--- START ---

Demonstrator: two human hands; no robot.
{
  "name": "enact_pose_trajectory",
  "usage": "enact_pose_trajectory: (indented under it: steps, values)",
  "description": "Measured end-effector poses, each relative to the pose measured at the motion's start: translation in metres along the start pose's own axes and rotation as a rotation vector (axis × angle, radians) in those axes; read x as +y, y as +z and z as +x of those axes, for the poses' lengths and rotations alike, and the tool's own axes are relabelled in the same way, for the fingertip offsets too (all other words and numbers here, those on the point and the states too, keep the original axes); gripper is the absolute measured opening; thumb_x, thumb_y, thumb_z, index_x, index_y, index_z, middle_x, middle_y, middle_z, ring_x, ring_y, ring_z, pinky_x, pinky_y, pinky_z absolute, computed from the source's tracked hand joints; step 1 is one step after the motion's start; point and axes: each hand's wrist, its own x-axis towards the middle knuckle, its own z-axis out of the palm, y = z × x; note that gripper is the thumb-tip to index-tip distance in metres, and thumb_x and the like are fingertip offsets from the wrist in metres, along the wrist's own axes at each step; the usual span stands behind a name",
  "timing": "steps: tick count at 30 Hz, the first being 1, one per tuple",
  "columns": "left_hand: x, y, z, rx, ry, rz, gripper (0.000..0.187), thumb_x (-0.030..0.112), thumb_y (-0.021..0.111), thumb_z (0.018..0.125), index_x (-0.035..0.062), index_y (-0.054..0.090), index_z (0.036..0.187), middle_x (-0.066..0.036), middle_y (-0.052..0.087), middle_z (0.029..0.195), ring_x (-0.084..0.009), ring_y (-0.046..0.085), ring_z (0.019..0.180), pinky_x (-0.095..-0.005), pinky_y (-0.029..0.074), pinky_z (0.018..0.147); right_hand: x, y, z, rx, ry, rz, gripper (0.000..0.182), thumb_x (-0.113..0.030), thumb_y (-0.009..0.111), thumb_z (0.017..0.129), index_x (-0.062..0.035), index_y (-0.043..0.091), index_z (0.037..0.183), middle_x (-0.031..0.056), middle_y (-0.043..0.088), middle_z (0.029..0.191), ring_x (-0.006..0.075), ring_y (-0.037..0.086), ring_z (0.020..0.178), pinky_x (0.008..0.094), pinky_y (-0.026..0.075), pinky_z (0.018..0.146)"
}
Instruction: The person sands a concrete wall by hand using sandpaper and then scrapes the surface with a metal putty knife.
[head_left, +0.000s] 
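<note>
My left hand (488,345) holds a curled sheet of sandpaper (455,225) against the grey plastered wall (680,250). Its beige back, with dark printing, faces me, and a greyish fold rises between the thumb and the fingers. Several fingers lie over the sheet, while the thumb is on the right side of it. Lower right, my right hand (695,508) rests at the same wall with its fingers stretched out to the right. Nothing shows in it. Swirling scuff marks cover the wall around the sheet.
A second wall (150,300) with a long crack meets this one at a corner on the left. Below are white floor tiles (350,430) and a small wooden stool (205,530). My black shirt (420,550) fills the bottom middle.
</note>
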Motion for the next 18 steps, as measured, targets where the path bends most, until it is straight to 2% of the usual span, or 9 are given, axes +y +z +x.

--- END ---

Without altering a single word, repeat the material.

Demonstrator: two human hands; no robot.
{
  "name": "enact_pose_trajectory",
  "usage": "enact_pose_trajectory: (indented under it: steps, values)",
  "description": "Measured end-effector poses, each relative to the pose measured at the motion's start: translation in metres along the start pose's own axes and rotation as a rotation vector (axis × angle, radians) in those axes; read x as +y, y as +z and z as +x of those axes, for the poses' lengths and rotations alike, and the tool's own axes are relabelled in the same way, for the fingertip offsets too (all other words and numbers here, those on the point and the states too, keep the original axes); gripper is the absolute measured opening; thumb_x, thumb_y, thumb_z, index_x, index_y, index_z, middle_x, middle_y, middle_z, ring_x, ring_y, ring_z, pinky_x, pinky_y, pinky_z absolute, computed from the source's tracked hand joints; step 1 is one step after the motion's start; point and axes: each hand's wrist, its own x-axis towards the middle knuckle, its own z-axis out of the palm, y = z × x; note that gripper is the thumb-tip to index-tip distance in metres, and thumb_x and the like are fingertip offsets from the wrist in metres, along the wrist's own axes at each step; the usual span stands behind a name",
  "timing": "steps: tick count at 30 Hz, the first being 1, one per tuple",
  "columns": "left_hand: x, y, z, rx, ry, rz, gripper (0.000..0.187), thumb_x (-0.030..0.112), thumb_y (-0.021..0.111), thumb_z (0.018..0.125), index_x (-0.035..0.062), index_y (-0.054..0.090), index_z (0.036..0.187), middle_x (-0.066..0.036), middle_y (-0.052..0.087), middle_z (0.029..0.195), ring_x (-0.084..0.009), ring_y (-0.046..0.085), ring_z (0.019..0.180), pinky_x (-0.095..-0.005), pinky_y (-0.029..0.074), pinky_z (0.018..0.147); right_hand: x, y, z, rx, ry, rz, gripper (0.000..0.182), thumb_x (-0.113..0.030), thumb_y (-0.009..0.111), thumb_z (0.017..0.129), index_x (-0.062..0.035), index_y (-0.043..0.091), index_z (0.037..0.183), middle_x (-0.031..0.056), middle_y (-0.043..0.088), middle_z (0.029..0.191), ring_x (-0.006..0.075), ring_y (-0.037..0.086), ring_z (0.020..0.178), pinky_x (0.008..0.094), pinky_y (-0.026..0.075), pinky_z (0.018..0.146)"
}
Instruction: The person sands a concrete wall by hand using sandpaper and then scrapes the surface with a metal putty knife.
[head_left, +0.000s] 
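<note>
My left hand (488,345) holds a curled sheet of sandpaper (455,225) against the grey plastered wall (680,250). Its beige back, with dark printing, faces me, and a greyish fold rises between the thumb and the fingers. Several fingers lie over the sheet, while the thumb is on the right side of it. Lower right, my right hand (695,508) rests at the same wall with its fingers stretched out to the right. Nothing shows in it. Swirling scuff marks cover the wall around the sheet.
A second wall (150,300) with a long crack meets this one at a corner on the left. Below are white floor tiles (350,430) and a small wooden stool (205,530). My black shirt (420,550) fills the bottom middle.
</note>
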Motion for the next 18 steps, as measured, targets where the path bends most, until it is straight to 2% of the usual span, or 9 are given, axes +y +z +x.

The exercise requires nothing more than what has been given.